The Dutch government approved a law which makes it possible for intelligence agencies to perform dragnet surveillance? on its citizens. The law will come into action on January 1st, 2018. In response to this, five students started a petition to have a referendum on this topic.
Hundreds of thousands of people have signed the petition, and it is all but certain that the Netherlands will get to vote on whether we want dragnet surveillance in our country or not.
The petition can be found on sleepnet.nl and is supported by privacy organizations such as Bits of Freedom and Privacy First, political parties such as the SP and PvdD, hosting companies such as BIT and Greenhost, and many more. Various other instances and scientists already expressed their concern regarding the new law, unrelated to the referendum, such as the Council of State and the Scientific Council for Government Policy.
Dutch law requires a referendum petition to have at least 300 000 valid signatures (on a population of 17.1 million) to force a referendum. These need to be sent to an agency by snail mail, which sleepnet.nl simplified by having an online form instead. The signatures will be printed by the organization and delivered to the concerning agency on October 16th. In a previous referendum petition, about 10% of the signatures were invalid, so a margin of error of 330 000 signatures is reasonable.
The counter is currently at 351 000, plus anyone who sent snail mail themselves, with four more days to go!
The referendum would be held in March together with municipal elections. Note that the result of the referendum will be an advice and the result will not be binding for the government. It is however yet another signal that the law does not have wide support. Already there has been much protest, a lawsuit against the state, and the parties were divided about the topic. A referendum with hundreds of thousands of signatures is yet another clear signal that this law is simply not okay.
People are often divided on political issues, since it's hard to make everyone happy. This law, however, not only includes dragnet surveillance (though that seems to be many people's main concern), it also includes: allowing intelligence services to hack any "automated device" (such as a Smart TV in your living room, or your smartphone), a secret DNA database with no limits on who might end up in there, and it is allowed to share data with foreign intelligence agencies.
After the petition got more than 300 000 signatures, the government finally responded where they were previously silent. An evaluation within two years is promised, to be performed by an independent organization, after which the law might be adjusted. Few details are mentioned regarding this evaluation, only the specific dragnet surveillance point. The media picks it up as "the government doesn't want a dragnet either and will evaluate the law" (NOS, general news, and Tweakers, tech news).

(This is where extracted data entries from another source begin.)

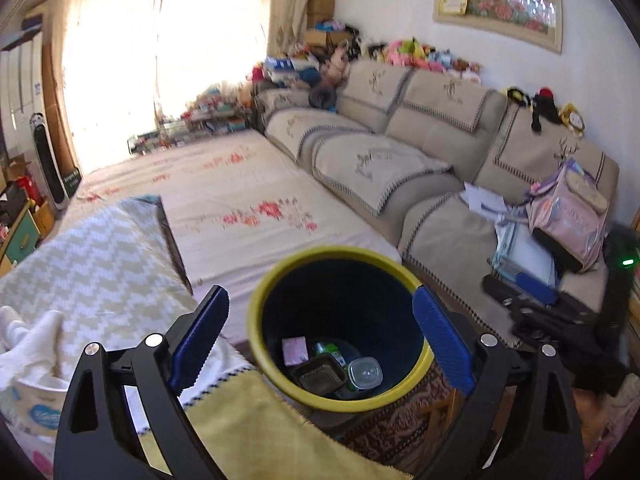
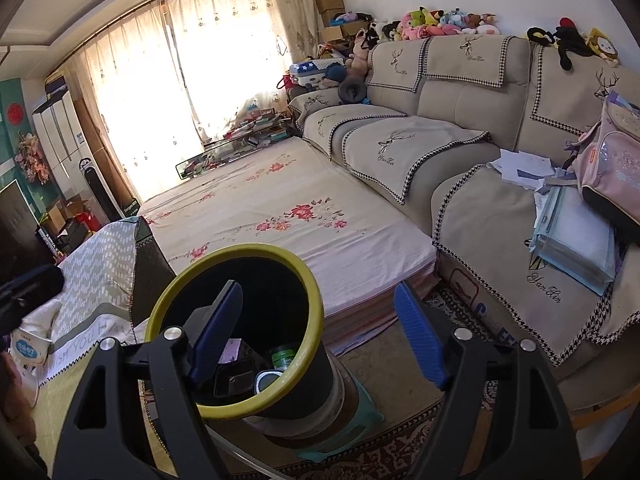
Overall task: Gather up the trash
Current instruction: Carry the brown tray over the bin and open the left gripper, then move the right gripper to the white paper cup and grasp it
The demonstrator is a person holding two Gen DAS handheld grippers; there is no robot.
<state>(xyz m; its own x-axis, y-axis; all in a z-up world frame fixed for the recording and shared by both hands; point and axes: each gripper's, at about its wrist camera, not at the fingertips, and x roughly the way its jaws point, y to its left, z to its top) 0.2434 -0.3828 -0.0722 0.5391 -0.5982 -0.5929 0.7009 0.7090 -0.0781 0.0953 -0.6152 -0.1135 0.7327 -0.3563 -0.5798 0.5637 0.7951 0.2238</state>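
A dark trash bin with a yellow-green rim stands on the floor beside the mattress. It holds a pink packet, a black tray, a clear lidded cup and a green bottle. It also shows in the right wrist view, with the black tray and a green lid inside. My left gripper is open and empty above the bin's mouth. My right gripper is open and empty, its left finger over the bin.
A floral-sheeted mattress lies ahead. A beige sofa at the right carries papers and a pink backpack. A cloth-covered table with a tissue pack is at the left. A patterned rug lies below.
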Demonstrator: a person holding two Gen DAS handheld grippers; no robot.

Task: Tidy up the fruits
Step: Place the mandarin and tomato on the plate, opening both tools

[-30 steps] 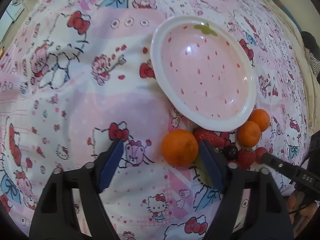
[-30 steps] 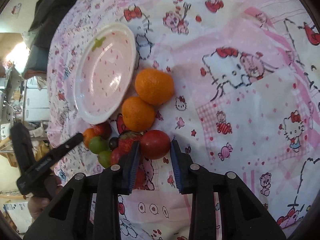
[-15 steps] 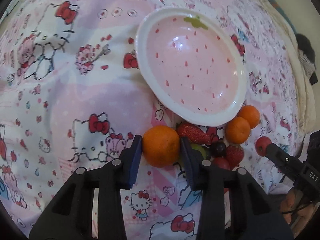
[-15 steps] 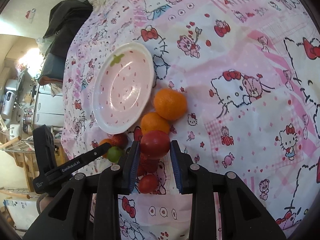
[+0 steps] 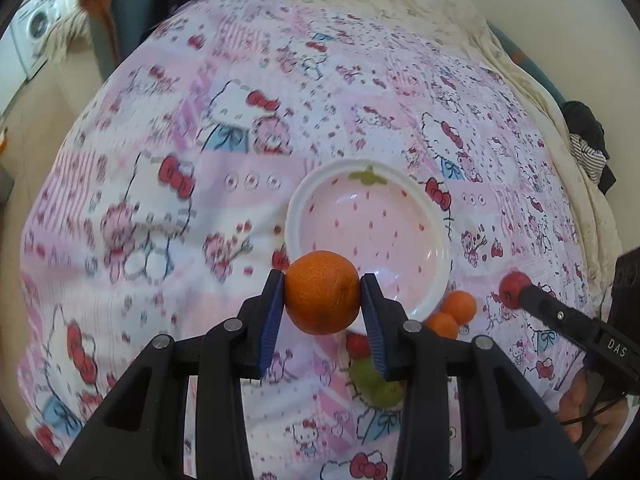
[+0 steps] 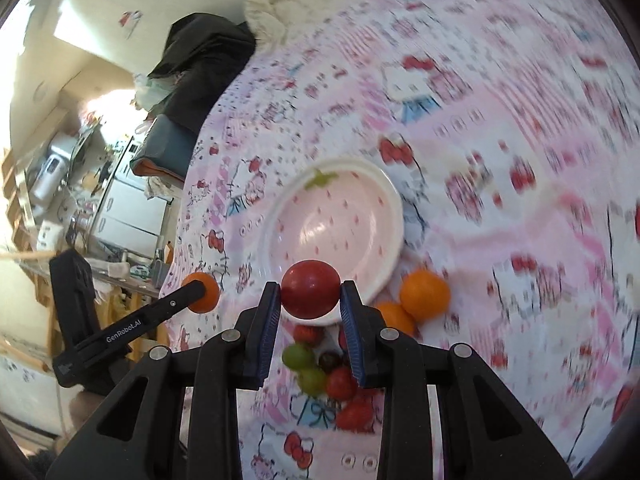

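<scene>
My left gripper (image 5: 322, 304) is shut on a big orange (image 5: 322, 292) and holds it above the cloth, in front of the near rim of the pink strawberry plate (image 5: 400, 184). My right gripper (image 6: 310, 305) is shut on a dark red round fruit (image 6: 311, 289), lifted over the near rim of the same plate (image 6: 360, 172). The plate holds nothing. Each gripper shows in the other's view: the right one with its red fruit (image 5: 514, 285), the left one with its orange (image 6: 202, 293).
Two small oranges (image 6: 424, 295) lie right of the plate. Green grapes (image 6: 298, 357), a dark grape (image 6: 329, 359), strawberries and small red fruits (image 6: 342, 382) lie in a heap on the Hello Kitty cloth (image 5: 160, 208) under the grippers. Dark clothing (image 6: 200, 68) lies at the far edge.
Both grippers have risen off the cloth with their fruit and pulled back; the plate looks smaller and farther. The left gripper closed on the orange a second ago.
</scene>
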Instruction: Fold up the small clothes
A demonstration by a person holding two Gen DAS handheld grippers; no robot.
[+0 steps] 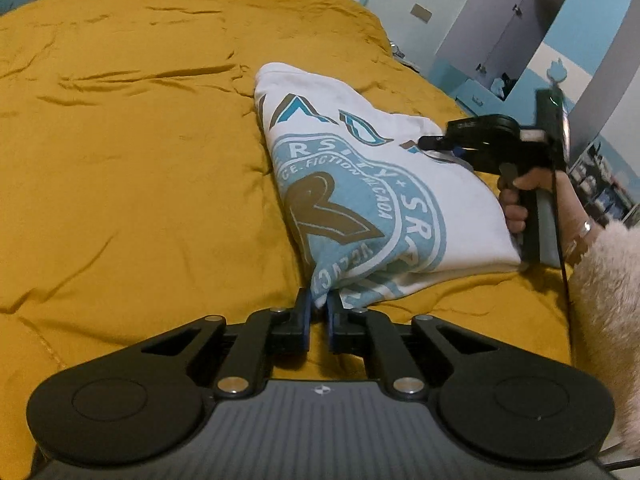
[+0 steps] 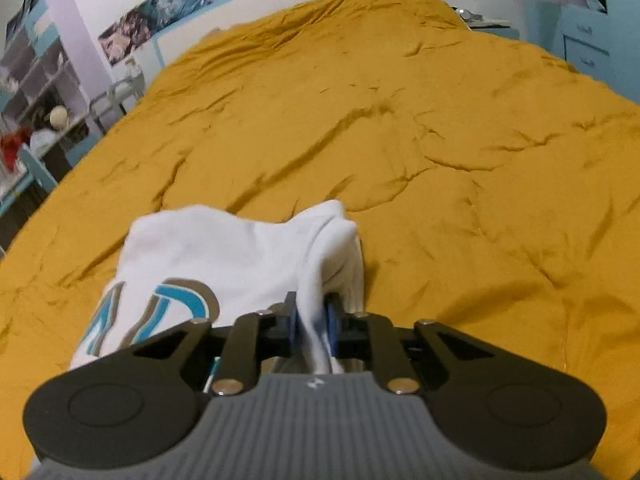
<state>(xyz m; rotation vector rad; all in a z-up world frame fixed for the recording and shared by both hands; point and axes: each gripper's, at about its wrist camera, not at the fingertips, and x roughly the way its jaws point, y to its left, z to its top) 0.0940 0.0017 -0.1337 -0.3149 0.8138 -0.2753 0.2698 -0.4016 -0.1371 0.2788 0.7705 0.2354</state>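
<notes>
Over the mustard bedspread [image 1: 120, 160], both tongs [image 1: 318, 312] [image 2: 314, 320] pinch a white, blue-crested shirt [image 1: 360, 200], folded and lifted

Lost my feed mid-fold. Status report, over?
Left gripper shut on white T-shirt corner. Right gripper shut on its other end. Shirt bunched, stretched over the mustard duvet. Nothing in the way.
</notes>
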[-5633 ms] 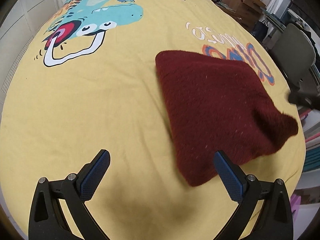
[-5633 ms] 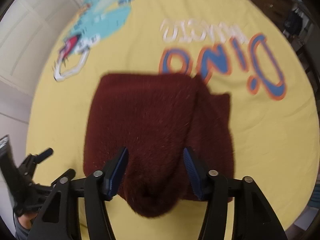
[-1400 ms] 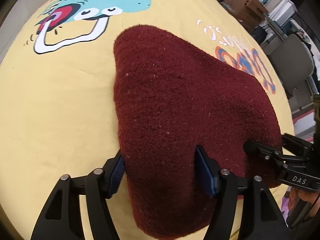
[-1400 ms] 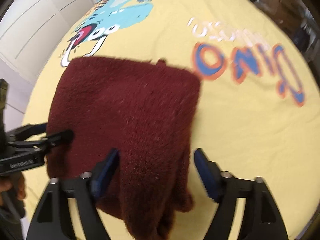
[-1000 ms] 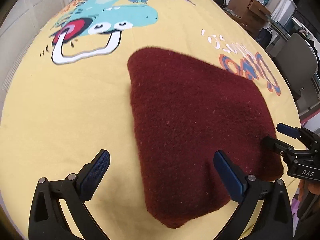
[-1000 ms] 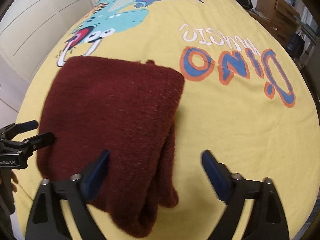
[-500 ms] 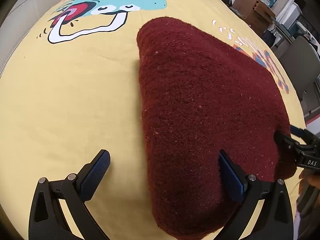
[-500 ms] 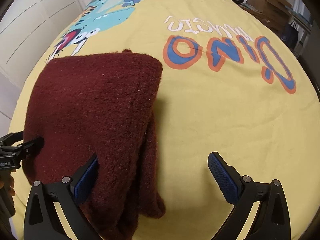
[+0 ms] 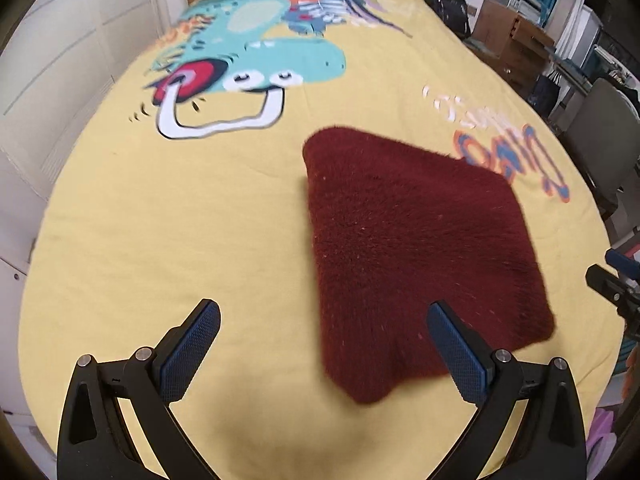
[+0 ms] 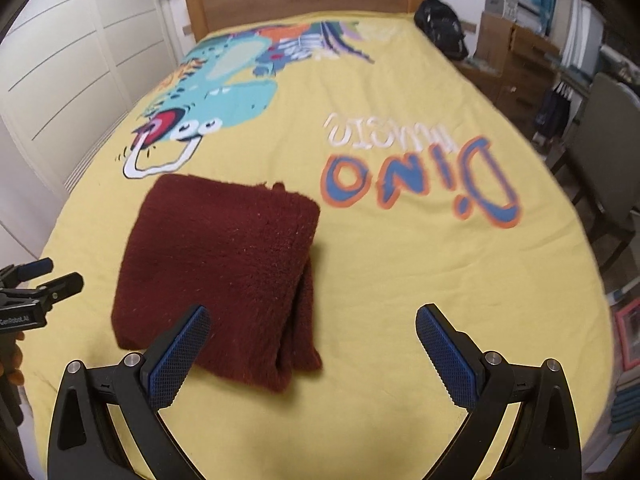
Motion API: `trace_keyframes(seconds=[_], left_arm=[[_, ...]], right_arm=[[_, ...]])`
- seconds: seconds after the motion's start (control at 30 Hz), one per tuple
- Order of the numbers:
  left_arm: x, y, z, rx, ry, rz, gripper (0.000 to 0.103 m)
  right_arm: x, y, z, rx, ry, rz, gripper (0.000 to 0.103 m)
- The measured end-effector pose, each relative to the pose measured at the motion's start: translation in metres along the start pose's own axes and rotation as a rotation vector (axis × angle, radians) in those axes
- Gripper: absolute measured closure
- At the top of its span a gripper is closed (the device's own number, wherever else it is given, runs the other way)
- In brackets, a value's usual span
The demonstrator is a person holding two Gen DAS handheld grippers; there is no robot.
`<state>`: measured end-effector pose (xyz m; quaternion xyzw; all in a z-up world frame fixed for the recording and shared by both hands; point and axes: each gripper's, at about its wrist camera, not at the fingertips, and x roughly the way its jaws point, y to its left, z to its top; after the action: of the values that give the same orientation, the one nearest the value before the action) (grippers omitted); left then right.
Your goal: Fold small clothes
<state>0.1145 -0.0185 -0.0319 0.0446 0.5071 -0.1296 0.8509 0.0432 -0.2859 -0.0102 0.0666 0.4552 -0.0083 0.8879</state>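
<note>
Under the folded maroon garment [image 10: 224,268], its inner layers stay hidden.

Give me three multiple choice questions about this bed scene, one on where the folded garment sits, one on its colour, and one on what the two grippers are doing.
1. Where does the folded garment lie?
A. On the yellow bedspread, beside the dinosaur print
B. On the grey chair
C. On the wooden headboard

2. What colour is the garment?
A. Teal
B. Dark red
C. White

3. What state are the two grippers in?
A. Both shut on the garment
B. One open, one shut
C. Both open, holding nothing

Answers:
1. A, the folded garment rests flat on the yellow bedspread, below the dinosaur print.
2. B, its fuzzy fabric is dark red throughout in both views.
3. C, the left gripper and right gripper each show jaws spread wide, with nothing clamped between them.
</note>
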Motion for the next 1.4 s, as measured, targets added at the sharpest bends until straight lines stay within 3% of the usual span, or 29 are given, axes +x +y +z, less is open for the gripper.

The government also promises to pay extra attention to the safeguards built into the law --- whereas the issue is precisely the lack of sufficient safeguards. The NOS fails to mention that the evaluation will not be any time soon, and neither source mentions that the new promises barely touch on the issues raised. Still, they are no longer silent.
The law is not yet defeated, but one thing is certain: we are finally having a two-sided discussion with our government regarding dragnet surveillance!
To be continued.
? The term "dragnet" surveillance is inspired by fishing nets: intelligence services can cast a wide net and spy on everyone in their mandate to catch specific bad people.